(Task details):
When you copy the data, keep every line exactly as written and skip the pictures.

(Supplied data):
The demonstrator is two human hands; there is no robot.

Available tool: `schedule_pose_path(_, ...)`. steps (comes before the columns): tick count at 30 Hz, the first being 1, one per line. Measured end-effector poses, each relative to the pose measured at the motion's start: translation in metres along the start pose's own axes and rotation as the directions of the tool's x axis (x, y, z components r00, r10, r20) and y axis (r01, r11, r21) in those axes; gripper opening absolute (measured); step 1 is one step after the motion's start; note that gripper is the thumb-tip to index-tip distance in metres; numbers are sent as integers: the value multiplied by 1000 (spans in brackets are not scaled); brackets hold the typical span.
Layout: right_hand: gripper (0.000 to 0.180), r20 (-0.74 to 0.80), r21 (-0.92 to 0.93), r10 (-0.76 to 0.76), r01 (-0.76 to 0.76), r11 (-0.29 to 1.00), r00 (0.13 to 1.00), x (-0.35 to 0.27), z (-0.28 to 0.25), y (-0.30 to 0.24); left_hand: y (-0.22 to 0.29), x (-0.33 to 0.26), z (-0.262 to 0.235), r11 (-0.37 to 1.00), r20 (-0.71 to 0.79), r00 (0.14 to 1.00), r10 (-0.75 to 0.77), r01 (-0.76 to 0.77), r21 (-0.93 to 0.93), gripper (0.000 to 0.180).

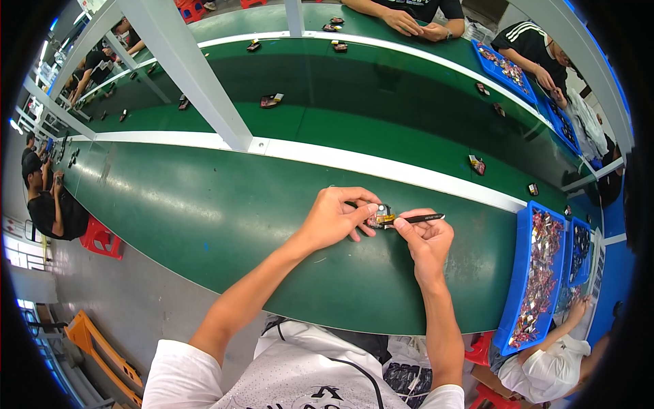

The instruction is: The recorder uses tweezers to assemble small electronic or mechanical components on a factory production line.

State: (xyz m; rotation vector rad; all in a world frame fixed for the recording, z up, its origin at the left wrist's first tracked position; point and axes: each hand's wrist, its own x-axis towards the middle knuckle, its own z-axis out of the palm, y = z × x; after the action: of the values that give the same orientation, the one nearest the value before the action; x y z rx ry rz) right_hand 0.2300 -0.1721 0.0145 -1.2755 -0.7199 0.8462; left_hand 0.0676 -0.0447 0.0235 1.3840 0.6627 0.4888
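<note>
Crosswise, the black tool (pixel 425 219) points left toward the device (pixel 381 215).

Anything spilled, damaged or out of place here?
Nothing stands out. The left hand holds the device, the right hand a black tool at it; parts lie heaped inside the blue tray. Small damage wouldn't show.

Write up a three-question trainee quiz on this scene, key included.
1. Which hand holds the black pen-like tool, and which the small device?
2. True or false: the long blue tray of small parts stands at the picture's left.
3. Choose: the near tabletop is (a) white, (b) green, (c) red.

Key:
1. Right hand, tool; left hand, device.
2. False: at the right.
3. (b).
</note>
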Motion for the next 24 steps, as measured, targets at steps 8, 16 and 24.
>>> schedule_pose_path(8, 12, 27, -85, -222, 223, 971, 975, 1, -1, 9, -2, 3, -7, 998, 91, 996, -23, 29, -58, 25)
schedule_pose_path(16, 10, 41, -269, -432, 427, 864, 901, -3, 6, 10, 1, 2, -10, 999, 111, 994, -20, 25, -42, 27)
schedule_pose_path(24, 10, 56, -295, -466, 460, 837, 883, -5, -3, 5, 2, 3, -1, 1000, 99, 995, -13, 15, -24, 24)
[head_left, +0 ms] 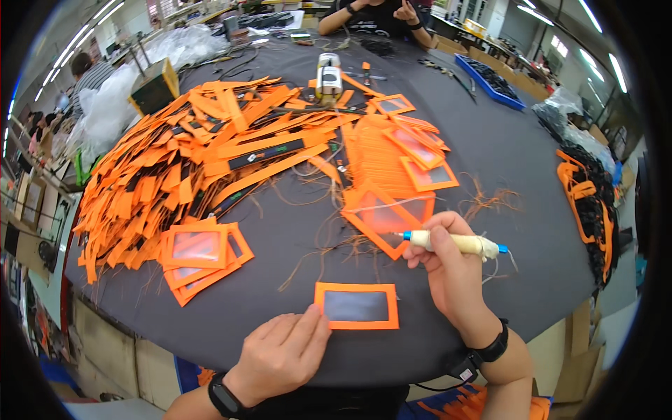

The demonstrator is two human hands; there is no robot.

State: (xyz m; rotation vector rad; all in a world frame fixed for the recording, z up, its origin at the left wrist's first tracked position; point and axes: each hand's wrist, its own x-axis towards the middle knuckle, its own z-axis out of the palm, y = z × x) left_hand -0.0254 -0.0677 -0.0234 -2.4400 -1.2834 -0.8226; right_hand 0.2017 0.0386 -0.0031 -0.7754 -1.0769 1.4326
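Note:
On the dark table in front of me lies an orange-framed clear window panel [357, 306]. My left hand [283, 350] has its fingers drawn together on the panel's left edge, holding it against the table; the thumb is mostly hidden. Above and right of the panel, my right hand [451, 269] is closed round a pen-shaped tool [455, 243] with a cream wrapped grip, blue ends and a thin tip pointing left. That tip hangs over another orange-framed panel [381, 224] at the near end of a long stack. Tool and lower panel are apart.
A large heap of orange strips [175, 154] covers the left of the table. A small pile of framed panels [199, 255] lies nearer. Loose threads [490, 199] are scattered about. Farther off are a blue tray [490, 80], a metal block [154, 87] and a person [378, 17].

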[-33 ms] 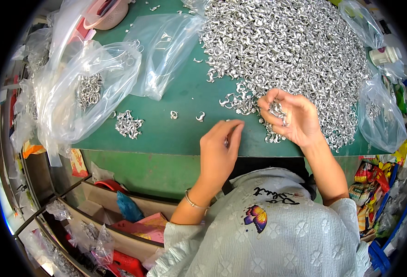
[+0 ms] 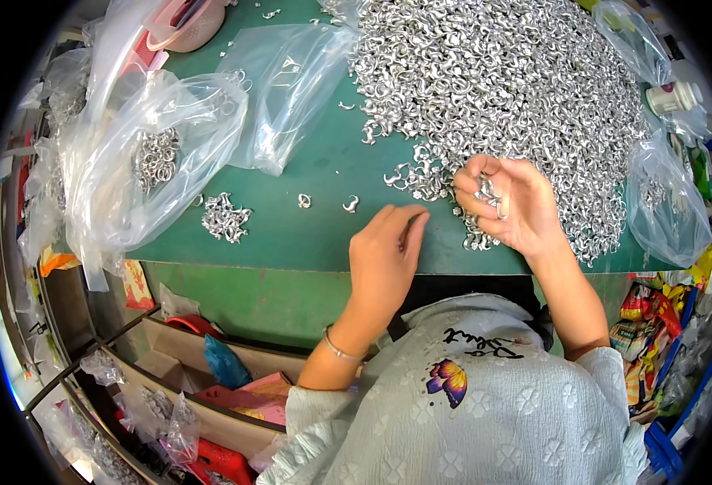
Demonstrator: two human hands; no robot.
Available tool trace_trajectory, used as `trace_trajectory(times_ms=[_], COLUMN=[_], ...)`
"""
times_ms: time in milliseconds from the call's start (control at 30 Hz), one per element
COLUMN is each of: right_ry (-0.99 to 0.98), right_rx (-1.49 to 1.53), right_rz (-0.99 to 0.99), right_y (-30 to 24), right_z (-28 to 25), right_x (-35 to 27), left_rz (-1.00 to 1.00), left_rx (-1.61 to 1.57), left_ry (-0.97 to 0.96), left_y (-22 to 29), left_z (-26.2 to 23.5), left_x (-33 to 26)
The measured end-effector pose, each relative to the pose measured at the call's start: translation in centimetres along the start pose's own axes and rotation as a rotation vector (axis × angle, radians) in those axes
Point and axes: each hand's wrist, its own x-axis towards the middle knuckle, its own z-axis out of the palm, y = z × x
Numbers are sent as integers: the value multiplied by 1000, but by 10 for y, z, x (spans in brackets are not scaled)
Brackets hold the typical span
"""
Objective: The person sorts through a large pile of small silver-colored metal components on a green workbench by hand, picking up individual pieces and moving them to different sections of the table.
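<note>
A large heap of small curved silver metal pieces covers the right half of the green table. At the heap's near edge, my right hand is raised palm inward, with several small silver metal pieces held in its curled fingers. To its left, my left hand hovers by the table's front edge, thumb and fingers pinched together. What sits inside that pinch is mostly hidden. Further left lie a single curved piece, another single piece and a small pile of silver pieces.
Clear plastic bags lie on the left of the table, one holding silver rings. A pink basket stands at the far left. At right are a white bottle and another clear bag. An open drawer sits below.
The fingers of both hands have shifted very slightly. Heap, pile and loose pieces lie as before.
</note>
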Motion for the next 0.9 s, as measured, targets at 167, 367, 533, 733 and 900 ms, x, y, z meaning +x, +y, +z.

(Solution for this problem):
The demonstrator is two human hands; there is no robot.

Available tool: `schedule_pose_path(_, ...)`. steps (comes before the columns): tick count at 30 Hz, the first being 1, one per line. Measured end-effector poses, each relative to the pose measured at the motion's start: translation in metres along the start pose's own axes and rotation as the directions of the tool's x axis (x, y, z components r00, r10, r20) and y axis (r01, r11, r21) in those axes; gripper opening absolute (measured); step 1 is one step after the motion's start; note that gripper is the thumb-tip to index-tip distance in metres; numbers are sent as integers: the value multiplied by 1000 (spans in brackets are not scaled); brackets hold the typical span.
Layout: right_hand: gripper (0.000 to 0.180), r20 (-0.74 to 0.80), r21 (-0.92 to 0.93), r10 (-0.76 to 0.76), r01 (-0.76 to 0.76), r11 (-0.29 to 1.00), r00 (0.13 to 1.00), x (-0.35 to 0.27), z (-0.28 to 0.25), y (-0.30 to 0.24); left_hand: y (-0.22 to 0.29), x (-0.33 to 0.26), z (-0.262 to 0.235), r11 (-0.37 to 1.00), r20 (-0.71 to 0.79), r00 (0.14 to 1.00), r10 (-0.75 to 0.77), r01 (-0.76 to 0.77), r21 (-0.93 to 0.93), gripper (0.000 to 0.180).


The instruction is: The recorder uses tweezers to assemble small electronic or mechanical components on a factory production line.

State: (xyz m; rotation vector rad; all in a world frame fixed for the recording, z up, its origin at the left wrist's first tracked position; point and axes: each hand's wrist, its own x-axis towards the middle knuckle, its own z-axis out of the palm, y = z × x; after the action: of the values that give the same orientation, the one nearest the value before the action; x y z rx ry rz) right_hand 0.2300 -0.1721 0.0145 -1.2755 -0.7199 0.8462; left_hand 0.0676 -0.0447 0.0235 1.3840 0.6627 0.4888
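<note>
Crosswise, the black tool (pixel 425 219) points left toward the device (pixel 381 215).

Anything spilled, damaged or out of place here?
Nothing stands out. The left hand holds the device, the right hand a black tool at it; parts lie heaped inside the blue tray. Small damage wouldn't show.

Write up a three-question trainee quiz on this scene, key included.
1. Which hand holds the black pen-like tool, and which the small device?
2. True or false: the long blue tray of small parts stands at the picture's left.
3. Choose: the near tabletop is (a) white, (b) green, (c) red.

Key:
1. Right hand, tool; left hand, device.
2. False: at the right.
3. (b).
</note>
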Motion for the next 24 steps, as measured, targets at steps 8, 16 and 24.
>>> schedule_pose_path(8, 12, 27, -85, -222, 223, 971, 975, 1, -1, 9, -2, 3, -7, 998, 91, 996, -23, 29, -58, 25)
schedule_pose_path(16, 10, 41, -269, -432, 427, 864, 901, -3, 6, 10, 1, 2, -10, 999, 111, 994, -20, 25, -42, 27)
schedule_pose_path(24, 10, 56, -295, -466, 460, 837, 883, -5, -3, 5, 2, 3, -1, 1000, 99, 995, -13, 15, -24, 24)
[head_left, +0 ms] 

The demonstrator is two human hands; there is no robot.

State: (xyz m; rotation vector rad; all in a world frame fixed for the recording, z up, its origin at the left wrist's first tracked position; point and axes: each hand's wrist, its own x-axis towards the middle knuckle, its own z-axis out of the palm, y = z × x) left_hand -0.0254 -0.0677 -0.0234 -2.4400 -1.2834 -0.8226; right_hand 0.2017 0.0386 -0.0031 -0.7754 -1.0769 1.4326
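Note:
On the dark table in front of me lies an orange-framed clear window panel [357, 306]. My left hand [283, 350] has its fingers drawn together on the panel's left edge, holding it against the table; the thumb is mostly hidden. Above and right of the panel, my right hand [451, 269] is closed round a pen-shaped tool [455, 243] with a cream wrapped grip, blue ends and a thin tip pointing left. That tip hangs over another orange-framed panel [381, 224] at the near end of a long stack. Tool and lower panel are apart.
A large heap of orange strips [175, 154] covers the left of the table. A small pile of framed panels [199, 255] lies nearer. Loose threads [490, 199] are scattered about. Farther off are a blue tray [490, 80], a metal block [154, 87] and a person [378, 17].
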
[-33 ms] 
[+0 ms] 
Demonstrator: two human hands; no robot.
Available tool trace_trajectory, used as `trace_trajectory(times_ms=[_], COLUMN=[_], ...)`
"""
times_ms: time in milliseconds from the call's start (control at 30 Hz), one per element
COLUMN is each of: right_ry (-0.99 to 0.98), right_rx (-1.49 to 1.53), right_rz (-0.99 to 0.99), right_y (-30 to 24), right_z (-28 to 25), right_x (-35 to 27), left_rz (-1.00 to 1.00), left_rx (-1.61 to 1.57), left_ry (-0.97 to 0.96), left_y (-22 to 29), left_z (-26.2 to 23.5), left_x (-33 to 26)
The measured end-effector pose, each relative to the pose measured at the call's start: translation in centimetres along the start pose's own axes and rotation as a rotation vector (axis × angle, radians) in those axes
Point and axes: each hand's wrist, its own x-axis towards the middle knuckle, its own z-axis out of the palm, y = z × x
Numbers are sent as integers: the value multiplied by 1000, but by 10 for y, z, x (spans in brackets are not scaled)
Brackets hold the typical span
"""
Objective: The person sorts through a large pile of small silver-colored metal components on a green workbench by hand, picking up individual pieces and moving them to different sections of the table.
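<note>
A large heap of small curved silver metal pieces covers the right half of the green table. At the heap's near edge, my right hand is raised palm inward, with several small silver metal pieces held in its curled fingers. To its left, my left hand hovers by the table's front edge, thumb and fingers pinched together. What sits inside that pinch is mostly hidden. Further left lie a single curved piece, another single piece and a small pile of silver pieces.
Clear plastic bags lie on the left of the table, one holding silver rings. A pink basket stands at the far left. At right are a white bottle and another clear bag. An open drawer sits below.
The fingers of both hands have shifted very slightly. Heap, pile and loose pieces lie as before.
</note>
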Motion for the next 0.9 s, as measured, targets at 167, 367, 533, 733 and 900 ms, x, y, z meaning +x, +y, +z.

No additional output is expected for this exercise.